Start of Block

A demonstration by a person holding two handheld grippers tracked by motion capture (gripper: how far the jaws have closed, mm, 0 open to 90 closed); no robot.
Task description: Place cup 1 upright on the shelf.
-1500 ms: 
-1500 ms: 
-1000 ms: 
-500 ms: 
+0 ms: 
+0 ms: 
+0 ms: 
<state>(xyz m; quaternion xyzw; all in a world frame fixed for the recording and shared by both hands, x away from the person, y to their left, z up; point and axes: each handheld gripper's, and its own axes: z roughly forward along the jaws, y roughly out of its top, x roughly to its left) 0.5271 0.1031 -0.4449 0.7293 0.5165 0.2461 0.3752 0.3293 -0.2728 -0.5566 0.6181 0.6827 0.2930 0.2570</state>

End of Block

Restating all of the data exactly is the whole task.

* THE COMPLETED TASK
A demonstration by a person holding two handheld grippers tracked by motion capture (gripper: how far the jaws have closed, mm, 0 open to 90 closed); no robot.
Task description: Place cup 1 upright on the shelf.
-1500 ms: 
-1500 ms: 
-1000 ms: 
-500 ms: 
+0 ms: 
+0 ms: 
+0 ms: 
<state>(xyz m; quaternion xyzw; all in a world frame fixed for the recording and shared by both hands, x away from the person, y to their left, z up; point and axes: each handheld gripper's, and its own axes: z roughly forward along the jaws, y roughly out of its top, x roughly to its left) 0.5271 0.1031 -0.4449 0.7293 0.5165 0.2461 0.3752 0.3293 -0.2728 -0.5566 0.6181 0.6827 0.2930 0.2570</state>

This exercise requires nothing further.